10 giu 2021

Piantare alberi per lavoro, ovvero: la strozzatura

 Questo sulla sinistra era un pino piantato su un marciapiede signorile, fatto con un bel gioco di mattoncini e non con una misera spalmata di asfalto, quando ancora si usava il cerchio di ferro per delimitare l'aiuola in cui piantare qualcosa. 
Il cerchio ha fatto il suo dovere ed il pino dopo una quarantina d'anni, non riuscendo a romperlo si è strozzato, poco male, perchè non si debbono piantare pini lungo i bordi delle strade.  Quella sulla destra invece è la foto di tutti i suoi colleghi che ancora resistono lungo la strada, ancora hanno la corteccia, ma è chiara la lotta con il cerchio di ferro, la loro chioma mostra l'agonia della lunga impari lotta e speriamo che crepino al più presto, così il comune li farà tagliare, distribuendo lavoro alle ditte che lavorano con gli alberi.  Poi camminando più avanti si giunge in Largo del Casale degli Inglesi qui nel parcheggio furono piantati alberelli per ombreggiare e questi li ho segnalati direttamente a Virginia, perché non sono stronzi come i capoccioni. 
Questi furono imbracati per farli crescer dritti, ma poi nessuno si ricordò di togliere le legature fatte con fili di ferro attorcigliati che anno dopo anno stanno compiendo il loro dovere di strozzare i poveretti e dare lavoro a chi ne ha il diritto, però visto che i denari son finiti da un pezzo, si dovrà accontentare solo della loro eliminazione.       





Per questi mi piange il cuore vederli morire visto che la segnalazione a Virginia non ha avuto effetto, ma di certo non posso rischiare la galera qualora mi mettessi a tagliare i fil di ferro, con tutti i buonpensanti che circolano nelle città, dal dito verde sdraiato sul divano, magari mi prendono per uno zincaro e pensano che mi sto fregando il ferro.

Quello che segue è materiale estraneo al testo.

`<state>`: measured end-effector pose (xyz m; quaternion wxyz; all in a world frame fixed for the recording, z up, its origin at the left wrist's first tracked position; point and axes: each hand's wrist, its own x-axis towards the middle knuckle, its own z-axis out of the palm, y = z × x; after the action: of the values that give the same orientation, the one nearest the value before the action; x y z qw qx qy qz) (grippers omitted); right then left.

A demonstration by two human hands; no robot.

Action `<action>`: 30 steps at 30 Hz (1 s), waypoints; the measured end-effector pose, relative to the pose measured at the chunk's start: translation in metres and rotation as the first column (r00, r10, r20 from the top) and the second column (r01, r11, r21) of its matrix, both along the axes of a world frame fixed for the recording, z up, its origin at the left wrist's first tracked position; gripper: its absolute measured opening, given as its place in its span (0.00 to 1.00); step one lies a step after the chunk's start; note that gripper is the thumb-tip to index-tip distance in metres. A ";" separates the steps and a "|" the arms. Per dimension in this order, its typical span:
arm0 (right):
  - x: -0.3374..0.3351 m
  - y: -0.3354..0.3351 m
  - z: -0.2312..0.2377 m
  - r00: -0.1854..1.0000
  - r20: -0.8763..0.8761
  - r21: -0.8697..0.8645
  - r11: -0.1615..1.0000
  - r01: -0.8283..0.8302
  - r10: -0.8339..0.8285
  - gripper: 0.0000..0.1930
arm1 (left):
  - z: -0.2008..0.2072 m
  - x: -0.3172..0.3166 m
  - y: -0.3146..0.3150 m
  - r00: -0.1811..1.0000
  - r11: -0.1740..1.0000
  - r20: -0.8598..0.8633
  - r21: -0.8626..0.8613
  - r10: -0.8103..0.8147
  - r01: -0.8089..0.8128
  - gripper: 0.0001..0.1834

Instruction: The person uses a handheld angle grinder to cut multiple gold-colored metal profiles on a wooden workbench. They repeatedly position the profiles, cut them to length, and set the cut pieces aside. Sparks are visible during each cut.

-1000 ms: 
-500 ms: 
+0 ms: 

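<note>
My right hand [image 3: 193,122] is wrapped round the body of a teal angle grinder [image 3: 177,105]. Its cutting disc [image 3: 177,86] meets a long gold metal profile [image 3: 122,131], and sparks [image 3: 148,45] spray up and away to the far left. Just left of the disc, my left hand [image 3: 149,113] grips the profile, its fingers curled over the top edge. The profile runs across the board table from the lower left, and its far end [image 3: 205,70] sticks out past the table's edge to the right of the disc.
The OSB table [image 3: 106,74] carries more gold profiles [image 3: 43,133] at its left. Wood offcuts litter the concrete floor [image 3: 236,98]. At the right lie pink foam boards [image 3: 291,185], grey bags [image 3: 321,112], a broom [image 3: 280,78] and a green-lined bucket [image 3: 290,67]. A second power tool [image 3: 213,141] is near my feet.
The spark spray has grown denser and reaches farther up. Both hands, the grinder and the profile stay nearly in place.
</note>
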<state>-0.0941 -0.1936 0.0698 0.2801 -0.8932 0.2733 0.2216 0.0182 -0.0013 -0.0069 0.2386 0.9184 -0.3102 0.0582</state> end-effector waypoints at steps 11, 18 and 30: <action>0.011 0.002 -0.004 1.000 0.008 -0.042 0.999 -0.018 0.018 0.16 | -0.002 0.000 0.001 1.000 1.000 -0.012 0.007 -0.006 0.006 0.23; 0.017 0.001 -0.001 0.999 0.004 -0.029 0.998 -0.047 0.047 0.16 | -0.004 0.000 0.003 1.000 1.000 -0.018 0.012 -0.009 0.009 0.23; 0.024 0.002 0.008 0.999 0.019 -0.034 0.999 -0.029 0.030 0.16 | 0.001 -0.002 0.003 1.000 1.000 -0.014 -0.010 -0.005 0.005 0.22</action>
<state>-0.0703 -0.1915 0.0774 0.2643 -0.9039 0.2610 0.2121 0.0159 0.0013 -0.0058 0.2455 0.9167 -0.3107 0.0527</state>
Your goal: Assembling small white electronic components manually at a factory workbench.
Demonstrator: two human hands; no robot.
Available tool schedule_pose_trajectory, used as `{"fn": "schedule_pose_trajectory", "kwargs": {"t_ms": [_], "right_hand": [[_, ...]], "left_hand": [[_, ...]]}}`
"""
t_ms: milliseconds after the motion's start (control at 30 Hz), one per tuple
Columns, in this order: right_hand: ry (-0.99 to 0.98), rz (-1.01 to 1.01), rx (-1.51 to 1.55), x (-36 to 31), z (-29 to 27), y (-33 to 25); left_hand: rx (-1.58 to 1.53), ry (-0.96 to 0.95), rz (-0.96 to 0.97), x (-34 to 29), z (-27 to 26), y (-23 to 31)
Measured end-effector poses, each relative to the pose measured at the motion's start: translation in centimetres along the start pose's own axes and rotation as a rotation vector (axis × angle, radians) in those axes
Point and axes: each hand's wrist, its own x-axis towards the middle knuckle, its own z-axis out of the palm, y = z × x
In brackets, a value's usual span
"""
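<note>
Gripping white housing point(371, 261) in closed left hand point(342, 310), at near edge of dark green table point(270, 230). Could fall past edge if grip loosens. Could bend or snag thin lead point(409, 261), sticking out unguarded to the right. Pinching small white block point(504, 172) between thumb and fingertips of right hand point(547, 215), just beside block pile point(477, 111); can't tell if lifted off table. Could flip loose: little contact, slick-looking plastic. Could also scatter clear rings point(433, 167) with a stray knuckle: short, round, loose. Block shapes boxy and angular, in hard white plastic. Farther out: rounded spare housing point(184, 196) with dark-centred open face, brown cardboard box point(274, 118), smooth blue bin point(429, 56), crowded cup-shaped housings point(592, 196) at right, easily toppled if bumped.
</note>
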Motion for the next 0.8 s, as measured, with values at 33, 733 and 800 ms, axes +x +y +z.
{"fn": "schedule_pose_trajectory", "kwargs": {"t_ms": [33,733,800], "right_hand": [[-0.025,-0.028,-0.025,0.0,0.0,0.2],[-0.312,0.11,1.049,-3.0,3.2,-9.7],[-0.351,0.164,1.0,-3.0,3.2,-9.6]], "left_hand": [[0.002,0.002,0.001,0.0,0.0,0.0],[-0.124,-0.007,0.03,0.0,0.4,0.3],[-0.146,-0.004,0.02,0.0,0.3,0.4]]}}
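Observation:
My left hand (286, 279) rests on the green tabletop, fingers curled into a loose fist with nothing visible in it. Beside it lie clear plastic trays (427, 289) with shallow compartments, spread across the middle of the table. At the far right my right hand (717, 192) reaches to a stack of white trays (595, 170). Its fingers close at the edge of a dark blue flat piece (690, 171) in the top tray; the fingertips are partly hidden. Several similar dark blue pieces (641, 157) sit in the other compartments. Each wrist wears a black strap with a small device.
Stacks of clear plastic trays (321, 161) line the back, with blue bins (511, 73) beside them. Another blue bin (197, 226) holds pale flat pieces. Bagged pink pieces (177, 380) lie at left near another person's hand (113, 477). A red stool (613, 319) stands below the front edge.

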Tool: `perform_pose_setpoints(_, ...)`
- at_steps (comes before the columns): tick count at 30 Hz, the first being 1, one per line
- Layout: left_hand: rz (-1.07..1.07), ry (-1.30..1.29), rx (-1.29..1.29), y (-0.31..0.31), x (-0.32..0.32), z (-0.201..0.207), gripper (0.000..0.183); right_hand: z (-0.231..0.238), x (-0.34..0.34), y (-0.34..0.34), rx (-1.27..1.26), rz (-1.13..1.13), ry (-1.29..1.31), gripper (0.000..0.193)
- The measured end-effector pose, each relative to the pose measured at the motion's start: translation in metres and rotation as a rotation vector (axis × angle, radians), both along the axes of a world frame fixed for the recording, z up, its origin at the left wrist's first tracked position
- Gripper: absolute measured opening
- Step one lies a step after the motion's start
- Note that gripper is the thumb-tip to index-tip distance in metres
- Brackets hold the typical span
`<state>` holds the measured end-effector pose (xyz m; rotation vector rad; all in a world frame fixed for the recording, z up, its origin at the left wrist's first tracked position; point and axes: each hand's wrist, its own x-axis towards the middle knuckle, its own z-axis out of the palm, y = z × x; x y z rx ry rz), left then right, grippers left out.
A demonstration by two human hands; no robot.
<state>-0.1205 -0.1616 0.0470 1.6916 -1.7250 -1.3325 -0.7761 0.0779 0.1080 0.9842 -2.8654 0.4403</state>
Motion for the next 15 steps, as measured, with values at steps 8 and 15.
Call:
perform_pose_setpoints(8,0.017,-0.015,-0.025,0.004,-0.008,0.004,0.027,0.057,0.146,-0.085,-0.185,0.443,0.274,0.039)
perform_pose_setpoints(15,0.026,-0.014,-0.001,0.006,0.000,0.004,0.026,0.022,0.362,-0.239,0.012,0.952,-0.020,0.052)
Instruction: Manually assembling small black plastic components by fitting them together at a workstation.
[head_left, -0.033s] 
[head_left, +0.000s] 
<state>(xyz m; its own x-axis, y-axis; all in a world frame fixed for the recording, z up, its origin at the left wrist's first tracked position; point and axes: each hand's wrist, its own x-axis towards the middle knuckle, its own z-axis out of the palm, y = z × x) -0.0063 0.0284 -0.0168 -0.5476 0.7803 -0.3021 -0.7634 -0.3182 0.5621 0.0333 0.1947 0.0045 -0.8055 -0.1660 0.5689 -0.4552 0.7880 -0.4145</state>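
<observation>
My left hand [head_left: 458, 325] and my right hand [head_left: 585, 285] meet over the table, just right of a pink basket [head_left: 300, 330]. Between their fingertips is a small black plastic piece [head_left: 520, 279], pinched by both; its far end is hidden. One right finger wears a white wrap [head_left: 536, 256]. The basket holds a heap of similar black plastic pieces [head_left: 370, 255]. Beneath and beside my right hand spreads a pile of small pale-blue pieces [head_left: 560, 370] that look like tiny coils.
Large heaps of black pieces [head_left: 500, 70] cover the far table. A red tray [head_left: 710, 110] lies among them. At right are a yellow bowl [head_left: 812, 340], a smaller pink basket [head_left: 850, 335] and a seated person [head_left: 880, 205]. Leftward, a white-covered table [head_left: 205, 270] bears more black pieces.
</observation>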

Voi però, che siete molto intelligenti perché mi seguite da tantissimi anni ed avete a cuore la sorte di questa palla di merda da lasciare vivibile ai Vostri discendenti e volete esser certi di aver piantato almeno un albero nella Vostra vita per annegare quel senso di colpa per le tonnellate di sigarette che vi siete fumati, siccome la mia campagna è già tutta occupata, fate click qui e state certi che il vostro albero non finirà strozzato come quelli gestiti dal pensiero immaginifico dei nostri amati caporioni.

bevete più latte, me arriccomanno, ché il latte è salute


6 commenti:

CirINCIAMPAI ha detto...

Non c'è cristiano della mia famiglia che non abbia un albero piantato in qualche parte remota del mondo. Più che l'acquisto dell'albero in sé, quello che davvero mi piace, è disseminare il mondo di dediche e nomignoli imbarazzanti :-)

Per il resto, scusa, c'è l'esercito di liberazione dei nani da giardino non puoi fondare un esercito di liberazione dei rami da aiuola pubblica?
Oh capitano, nostro capitano! armati di cesoie e parti! Siamo con te!

ho esclamato abbastanza?

fracatz ha detto...

tantissimo escamasti e poi oggi fa un caldo che sembra de sta in bassa terronia

UnUomo.InCammino ha detto...

Lavori grossolani, mediocri, fatti da cialtroni.

UnUomo.InCammino ha detto...

Poiche' sono rozzi, bisognerebbe applicare loro un trattamento omeopatico, stringere alcuni loro arti con il fil di ferro. Scommetti che capirerebbero!?

fracatz ha detto...

ma no, dai, scommetti che nei loro orti gli alberi crescono belli.
è solo un modo pe' creà lavoro

Sara ha detto...

Io ho una tuja in vaso, spero di poterla regalare a mio cugino che ha un grande giardino!